(Nos últimos dias a inspiração bloguista não tem abundado, a intensidade de trabalho não ajuda e o contexto político interno e internacional ou suscita comentários desabridos, registo em que tento não entrar, ou desincentiva o encontro com o ecrã em branco. É neste ambiente e na antecâmara de um concerto de Natal na Igreja da Lapa com Bach para massajar a irritação que me salta um tema para a reflexão, neste caso sobre a situação política interna, porque a situação internacional desanima qualquer um disposto a rejeitar a geopolítica das áreas de influência, organizada em torno dos mais fortes. É uma evidência clara que o momentum da ascensão de Trump está claramente em desaceleração, seja por diversos revezes político-legislativos que se têm observado, seja porque grande parte da população está a chegar aquele momento em que não se vive de discurso e propostas inconsequentes. Por isso, fico-me pela soberbia política do Governo, gerada quer por um PS fofinho quanto baste que estimula o ataque do Governo, quer por uma sensação protagonizada por Montenegro e os seus mais próximos, Hugo Soares e Leitão Amaro particularmente, segundo a qual as tendências que vêm de fora abrem caminho e reforçam a tal soberbia. Na influência do contexto internacional, não me refiro apenas ao estilo de governação que grassa por aí, mas também à maneira como a economia portuguesa é vista do exterior, com expressão máxima na já aqui tratada visão da revista The Economist sobre o desempenho mais recente da economia portuguesa.)

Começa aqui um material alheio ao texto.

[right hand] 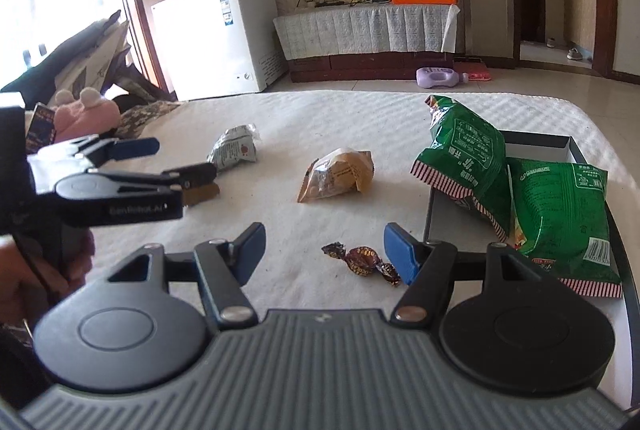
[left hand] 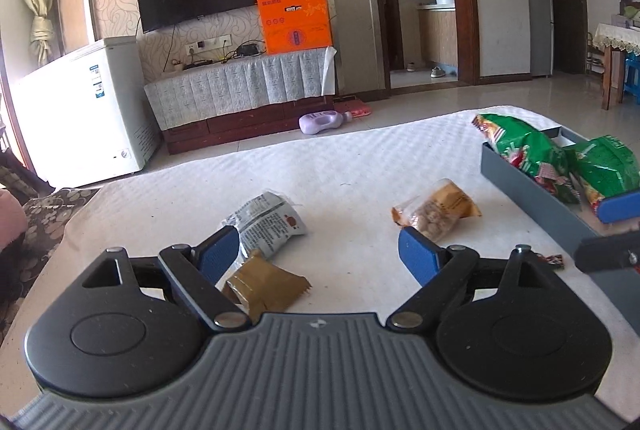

A soberba é uma palavra que tem origem no latim, superbia, que não significa nada mais do que arrogância. A soberbia política do atual Governo não resulta de pretender fazer reformas segundo o ideário político-ideológico que professa. Estaria no seu pleno direito de as promover, obviamente com a resposta e resistência democráticas de quem não acredita esse ideário, acaso a sua apresentação ao eleitorado que lhe concedeu a maioria relativa para governar tivesse integrado límpida e cristalinamente essas reformas e o seu alcance. Isso não aconteceu assim, designadamente no que diz respeito à revisão da lei laboral. A verdadeira história da decisão de apresentar uma proposta tão desequilibrada, sem fundamentos no estado da arte da economia portuguesa e com a arrogância de ter procurado dinamitar o diálogo na concertação social está por contar e só seguramente muito mais tarde saberemos o que gerou aquele desplante tão soberbo. Mais ainda não se consegue explicar a apatia com que o Governo e particularmente o primeiro-ministro (já que a ministra Ramalho não é propriamente um exemplo de empatia, antes de rigidez facial e de comportamento) reagiram ao alarido que o texto distribuído provocou. Alguma de coisa de grave se passou no relacionamento com a UGT.
Tenho para mim que este exemplo de soberbia política teve uma emergência cuidadosamente preparada. Durante algum tempo, o Governo piscou o olho descaradamente ao populismo mais imediato, com as questões da imigração e da nacionalidade. Já percebemos que esses devaneios pelo tema da pressuposta pressão imigratória correram mal para o Governo, pois a Comissão Europeia considera que o país não tem de modo algum essa pressão à perna e incluiu naturalmente Portugal nos países que têm de acolher imigrantes para atenuar o fardo pesado que outros países europeus, esses sim segundo a Comissão Europeia, estão a sentir com o fenómeno. Com esse piscar de olho ao populismo mais primário, pretendia o Governo concretizar a muito conhecida manobra de distração para fazer passar a mais desequilibrada reforma laboral dos últimos tempos na legislação portuguesa. Saíram-lhe mal as contas. Espertice, soberba política e arrogância é mais do que cocktail molotov.
A volatilidade mórbida do Chega é outra pedra no sapato. Ventura defende qualquer coisa para no dia seguinte defender o contrário, jurando fidelidade à nova inclinação, mas tudo é venal e volátil. O que comanda é o barómetro populista. Se Ventura estimar que chumbar a desejada reforma laboral e que a pressão para esse chumbo é favorável, dificilmente o Governo terá a vida fácil na Assembleia da República.
Lamentavelmente, o empresariado português, desde os grupos mais organizados até ao tecido de PME em que a aplicação das novas disposições legislativas seria mais trágica para a população trabalhadora, tem-se escondido por detrás de afirmações e avaliações redondas, não permitindo deslindar quais terão sido as pressões desenvolvidas para suscitar junto da ministra do Trabalho uma proposta tão desequilibrada. Aliás, nos tempos que correm, não é fácil discernir quem é o influenciador ideológico dos patrões. Terão Montenegro e os jovens turcos Soares e Amaro assumido o papel de oráculos do empresariado português, pensando que ganharia uns pontos na consolidação da sua maioria relativa?
A vida política é volátil e nunca se sabe o dia de amanhã … Terão assim pensado os oráculos?